Begin at the top of the listing below. Write each line out exactly, ending with the line that holds "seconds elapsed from".

──────

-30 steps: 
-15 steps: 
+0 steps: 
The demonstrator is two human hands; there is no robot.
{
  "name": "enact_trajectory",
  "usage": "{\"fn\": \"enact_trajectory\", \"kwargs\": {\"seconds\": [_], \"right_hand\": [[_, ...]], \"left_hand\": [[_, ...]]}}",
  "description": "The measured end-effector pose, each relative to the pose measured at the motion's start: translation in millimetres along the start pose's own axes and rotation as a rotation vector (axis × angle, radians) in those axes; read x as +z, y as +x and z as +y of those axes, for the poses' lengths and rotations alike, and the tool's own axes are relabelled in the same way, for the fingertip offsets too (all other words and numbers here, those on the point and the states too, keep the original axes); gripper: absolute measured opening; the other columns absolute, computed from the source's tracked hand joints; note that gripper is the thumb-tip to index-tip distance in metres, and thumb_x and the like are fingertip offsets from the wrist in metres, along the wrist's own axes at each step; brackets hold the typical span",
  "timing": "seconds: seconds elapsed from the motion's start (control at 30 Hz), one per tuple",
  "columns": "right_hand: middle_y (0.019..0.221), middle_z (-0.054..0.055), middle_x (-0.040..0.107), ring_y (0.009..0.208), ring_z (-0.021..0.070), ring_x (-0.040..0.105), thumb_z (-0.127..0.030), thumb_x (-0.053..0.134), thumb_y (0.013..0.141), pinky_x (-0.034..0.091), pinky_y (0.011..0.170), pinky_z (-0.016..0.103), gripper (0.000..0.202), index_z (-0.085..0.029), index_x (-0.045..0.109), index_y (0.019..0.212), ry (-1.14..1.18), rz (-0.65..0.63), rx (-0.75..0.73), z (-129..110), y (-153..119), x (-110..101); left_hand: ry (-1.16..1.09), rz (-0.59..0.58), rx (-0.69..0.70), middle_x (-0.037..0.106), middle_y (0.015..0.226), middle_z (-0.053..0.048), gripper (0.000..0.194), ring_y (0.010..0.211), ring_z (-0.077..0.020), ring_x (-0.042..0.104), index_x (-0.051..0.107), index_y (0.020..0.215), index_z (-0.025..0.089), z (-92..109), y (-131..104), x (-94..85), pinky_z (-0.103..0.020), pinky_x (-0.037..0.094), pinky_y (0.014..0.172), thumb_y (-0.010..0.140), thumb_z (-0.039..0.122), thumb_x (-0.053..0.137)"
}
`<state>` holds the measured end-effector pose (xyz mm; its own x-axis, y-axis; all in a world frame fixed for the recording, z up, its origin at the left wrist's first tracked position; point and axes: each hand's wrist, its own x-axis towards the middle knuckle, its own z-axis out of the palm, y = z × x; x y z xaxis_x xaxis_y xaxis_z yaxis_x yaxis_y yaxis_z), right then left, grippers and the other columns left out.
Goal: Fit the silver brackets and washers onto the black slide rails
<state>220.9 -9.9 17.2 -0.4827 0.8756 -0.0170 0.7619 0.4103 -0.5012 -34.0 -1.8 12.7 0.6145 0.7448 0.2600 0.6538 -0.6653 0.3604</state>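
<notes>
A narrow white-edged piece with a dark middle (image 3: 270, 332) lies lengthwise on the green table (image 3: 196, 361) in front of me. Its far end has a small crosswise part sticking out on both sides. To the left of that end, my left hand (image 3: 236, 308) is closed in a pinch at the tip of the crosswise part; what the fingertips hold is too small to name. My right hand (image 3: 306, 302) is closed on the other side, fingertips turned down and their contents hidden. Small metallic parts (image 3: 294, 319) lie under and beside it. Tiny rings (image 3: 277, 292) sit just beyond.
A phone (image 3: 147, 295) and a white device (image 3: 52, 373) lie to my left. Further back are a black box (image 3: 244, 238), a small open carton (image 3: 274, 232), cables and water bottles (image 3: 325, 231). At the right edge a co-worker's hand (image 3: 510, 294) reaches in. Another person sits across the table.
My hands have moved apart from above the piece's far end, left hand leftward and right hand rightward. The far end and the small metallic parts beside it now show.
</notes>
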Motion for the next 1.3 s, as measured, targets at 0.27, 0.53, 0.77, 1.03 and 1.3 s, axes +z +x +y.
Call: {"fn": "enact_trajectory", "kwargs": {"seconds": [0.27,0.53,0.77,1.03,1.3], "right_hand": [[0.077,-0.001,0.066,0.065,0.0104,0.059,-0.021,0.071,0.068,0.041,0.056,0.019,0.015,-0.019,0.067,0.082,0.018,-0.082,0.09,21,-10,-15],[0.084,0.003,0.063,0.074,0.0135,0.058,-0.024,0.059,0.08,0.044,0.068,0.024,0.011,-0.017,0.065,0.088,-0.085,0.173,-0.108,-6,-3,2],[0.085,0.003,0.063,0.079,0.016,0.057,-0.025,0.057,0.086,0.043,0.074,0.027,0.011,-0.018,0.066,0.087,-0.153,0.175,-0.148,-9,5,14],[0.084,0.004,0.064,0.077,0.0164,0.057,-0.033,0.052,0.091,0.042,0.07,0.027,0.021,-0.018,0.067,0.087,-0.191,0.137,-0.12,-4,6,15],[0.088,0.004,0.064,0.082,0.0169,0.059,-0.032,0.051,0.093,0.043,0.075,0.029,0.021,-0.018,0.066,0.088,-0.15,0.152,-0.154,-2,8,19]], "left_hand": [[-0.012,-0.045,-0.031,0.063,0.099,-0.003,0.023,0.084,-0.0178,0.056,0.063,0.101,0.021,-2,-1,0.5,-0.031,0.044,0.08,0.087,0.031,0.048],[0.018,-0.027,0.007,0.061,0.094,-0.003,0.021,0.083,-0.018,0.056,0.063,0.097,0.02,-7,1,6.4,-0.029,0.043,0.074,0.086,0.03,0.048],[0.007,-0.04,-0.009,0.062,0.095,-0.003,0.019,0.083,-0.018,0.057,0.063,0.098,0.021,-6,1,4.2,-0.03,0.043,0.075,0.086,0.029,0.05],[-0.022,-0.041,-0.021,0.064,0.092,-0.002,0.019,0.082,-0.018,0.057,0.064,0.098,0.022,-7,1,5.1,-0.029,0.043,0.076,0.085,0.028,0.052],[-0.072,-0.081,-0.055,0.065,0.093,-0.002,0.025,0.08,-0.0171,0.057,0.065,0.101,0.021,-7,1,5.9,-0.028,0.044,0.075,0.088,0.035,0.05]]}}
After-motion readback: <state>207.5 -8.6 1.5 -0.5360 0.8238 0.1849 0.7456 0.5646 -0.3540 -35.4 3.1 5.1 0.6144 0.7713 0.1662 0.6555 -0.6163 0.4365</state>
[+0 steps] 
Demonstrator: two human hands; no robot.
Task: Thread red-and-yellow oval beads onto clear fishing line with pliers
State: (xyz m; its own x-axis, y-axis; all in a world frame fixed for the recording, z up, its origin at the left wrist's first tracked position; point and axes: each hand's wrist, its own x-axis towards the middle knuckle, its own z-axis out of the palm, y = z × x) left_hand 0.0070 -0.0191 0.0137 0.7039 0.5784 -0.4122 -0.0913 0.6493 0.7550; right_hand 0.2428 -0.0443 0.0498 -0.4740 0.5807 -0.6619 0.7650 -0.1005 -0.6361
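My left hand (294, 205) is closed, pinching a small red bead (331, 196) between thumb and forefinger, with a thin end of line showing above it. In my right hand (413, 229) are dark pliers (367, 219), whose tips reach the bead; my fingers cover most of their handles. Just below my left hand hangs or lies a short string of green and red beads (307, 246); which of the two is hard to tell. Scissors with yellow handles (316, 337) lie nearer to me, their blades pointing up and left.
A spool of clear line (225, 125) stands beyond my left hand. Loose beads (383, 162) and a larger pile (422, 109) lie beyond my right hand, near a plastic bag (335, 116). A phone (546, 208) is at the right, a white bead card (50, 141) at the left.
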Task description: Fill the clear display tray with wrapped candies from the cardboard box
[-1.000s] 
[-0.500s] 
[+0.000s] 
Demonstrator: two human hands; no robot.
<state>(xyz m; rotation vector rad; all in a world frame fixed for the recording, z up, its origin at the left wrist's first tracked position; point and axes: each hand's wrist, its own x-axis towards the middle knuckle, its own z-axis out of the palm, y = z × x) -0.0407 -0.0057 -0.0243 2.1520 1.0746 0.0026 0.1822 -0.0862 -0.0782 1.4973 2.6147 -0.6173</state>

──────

Exercise output:
-30 steps: 
-15 steps: 
+0 steps: 
The demonstrator is two human hands; there is no robot.
{
  "name": "enact_trajectory",
  "usage": "{\"fn\": \"enact_trajectory\", \"kwargs\": {\"seconds\": [_], \"right_hand\": [[_, ...]], \"left_hand\": [[_, ...]]}}",
  "description": "The measured end-effector pose, each relative to the pose measured at the motion's start: translation in millimetres along the start pose's own axes and rotation as a rotation vector (axis × angle, radians) in those axes; read x as +z, y as +x and z as +y of those axes, for the poses' lengths and rotations alike, and the tool's own axes are relabelled in the same way, for the fingertip offsets too (all other words and numbers here, those on the point and the states too, keep the original axes); gripper: absolute measured opening; the other columns absolute, computed from the source's tracked hand joints; note that gripper is the thumb-tip to index-tip distance in metres, and thumb_x and the like are fingertip offsets from the wrist in metres, along the wrist's own axes at each step; brackets hold the typical span",
  "timing": "seconds: seconds elapsed from the motion's start (control at 30 Hz), one per tuple",

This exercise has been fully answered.